'''
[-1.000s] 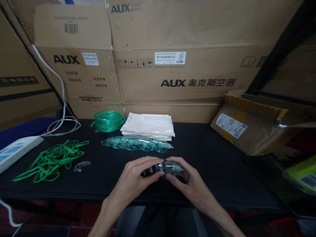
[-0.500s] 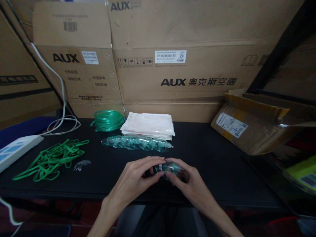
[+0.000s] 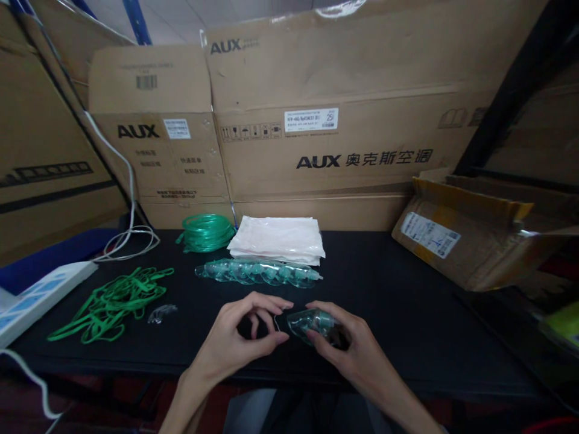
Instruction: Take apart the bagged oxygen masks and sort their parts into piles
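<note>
The right hand [image 3: 344,337] holds a clear mask [image 3: 312,322] over the black bench [image 3: 407,313]. The left hand [image 3: 239,337] pinches a thin little clip [image 3: 277,323] just beside it.

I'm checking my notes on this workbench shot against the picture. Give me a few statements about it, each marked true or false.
1. The right hand holds a clear green mask. True.
2. The left hand rests on the stack of white bags. False: it is near the table's front edge, pinching a thin strip beside the mask.
3. A row of nested masks lies in front of the white bags. True.
4. The green elastic straps lie at the table's right end. False: they are at the left, near a white power strip.
5. The coil of green tubing sits left of the white bags. True.
</note>
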Tool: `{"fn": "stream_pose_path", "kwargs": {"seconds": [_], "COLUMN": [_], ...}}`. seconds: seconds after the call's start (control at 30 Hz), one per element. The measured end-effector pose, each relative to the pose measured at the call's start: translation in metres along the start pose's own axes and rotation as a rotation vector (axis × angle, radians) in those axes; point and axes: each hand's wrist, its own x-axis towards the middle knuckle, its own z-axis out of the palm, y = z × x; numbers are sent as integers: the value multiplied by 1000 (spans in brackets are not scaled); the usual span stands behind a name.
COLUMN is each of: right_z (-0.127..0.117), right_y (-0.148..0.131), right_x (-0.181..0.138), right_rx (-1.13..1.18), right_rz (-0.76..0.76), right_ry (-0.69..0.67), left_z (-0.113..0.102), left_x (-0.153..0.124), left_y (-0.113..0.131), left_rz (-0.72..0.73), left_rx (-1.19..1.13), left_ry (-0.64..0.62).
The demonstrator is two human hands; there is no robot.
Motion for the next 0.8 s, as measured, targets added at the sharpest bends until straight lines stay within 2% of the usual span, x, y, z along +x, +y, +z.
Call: {"fn": "stream_pose_path", "kwargs": {"seconds": [0.1, 0.2, 0.37, 0.53, 0.63, 0.8], "right_z": [0, 1, 4, 3, 3, 1], "right_y": [4, 9, 14, 12, 12, 13], "right_x": [-1, -1, 0, 0, -1, -2], "right_rx": [-14, -25, -39, -55, -63, -62], "right_rz": [-27, -53, -92, -58, -28, -27], "right_ry": [8, 36, 61, 42, 31, 19], "left_z": [-13, -32, -85, -136, -152, -163], "left_x": [-12, -30, -66, -93, -100, -104], "left_y": [-3, -8, -21, -39, -47, -51], "left_rz": [-25, -56, -96, -115, -135, -155], "left_rx": [97, 325, 725, 957, 1018, 1077], "left_ry": [15, 14, 48, 62, 32, 38]}}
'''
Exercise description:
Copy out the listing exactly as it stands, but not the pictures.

Output of the exercise:
[-1.000s] 
[-0.500s] 
[+0.000s] 
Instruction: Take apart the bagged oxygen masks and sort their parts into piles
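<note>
The right hand [image 3: 344,337] holds a clear mask [image 3: 312,322] over the black bench [image 3: 407,313]. The left hand [image 3: 239,337] pinches a thin little clip [image 3: 277,323] just beside it.

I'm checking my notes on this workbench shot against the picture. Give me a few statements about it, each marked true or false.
1. The right hand holds a clear green mask. True.
2. The left hand rests on the stack of white bags. False: it is near the table's front edge, pinching a thin strip beside the mask.
3. A row of nested masks lies in front of the white bags. True.
4. The green elastic straps lie at the table's right end. False: they are at the left, near a white power strip.
5. The coil of green tubing sits left of the white bags. True.
</note>
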Tool: `{"fn": "stream_pose_path", "kwargs": {"seconds": [_], "COLUMN": [_], ...}}`. seconds: seconds after the call's start (control at 30 Hz), one per element. The measured end-effector pose, each relative to the pose measured at the call's start: translation in metres along the start pose's own axes and rotation as a rotation vector (axis × angle, radians) in those axes; point and axes: each hand's wrist, its own x-axis towards the middle knuckle, its own z-axis out of the palm, y = z × x; numbers are sent as integers: the value multiplied by 1000 (spans in brackets are not scaled); the usual span stands behind a name.
COLUMN is each of: right_z (-0.127..0.117), right_y (-0.148..0.131), right_x (-0.181..0.138), right_rx (-1.13..1.18), right_rz (-0.76..0.76), right_ry (-0.69..0.67), left_z (-0.113..0.102), left_x (-0.153..0.124), left_y (-0.113..0.131), left_rz (-0.72..0.73), left_rx (-1.19..1.13), left_ry (-0.64..0.62).
The demonstrator is two human hands; there is no robot.
Motion for the next 0.8 s, as measured, targets added at the sharpest bends until straight lines stay within 2% of the usual span, x, y, z along +x, +y, +z.
Call: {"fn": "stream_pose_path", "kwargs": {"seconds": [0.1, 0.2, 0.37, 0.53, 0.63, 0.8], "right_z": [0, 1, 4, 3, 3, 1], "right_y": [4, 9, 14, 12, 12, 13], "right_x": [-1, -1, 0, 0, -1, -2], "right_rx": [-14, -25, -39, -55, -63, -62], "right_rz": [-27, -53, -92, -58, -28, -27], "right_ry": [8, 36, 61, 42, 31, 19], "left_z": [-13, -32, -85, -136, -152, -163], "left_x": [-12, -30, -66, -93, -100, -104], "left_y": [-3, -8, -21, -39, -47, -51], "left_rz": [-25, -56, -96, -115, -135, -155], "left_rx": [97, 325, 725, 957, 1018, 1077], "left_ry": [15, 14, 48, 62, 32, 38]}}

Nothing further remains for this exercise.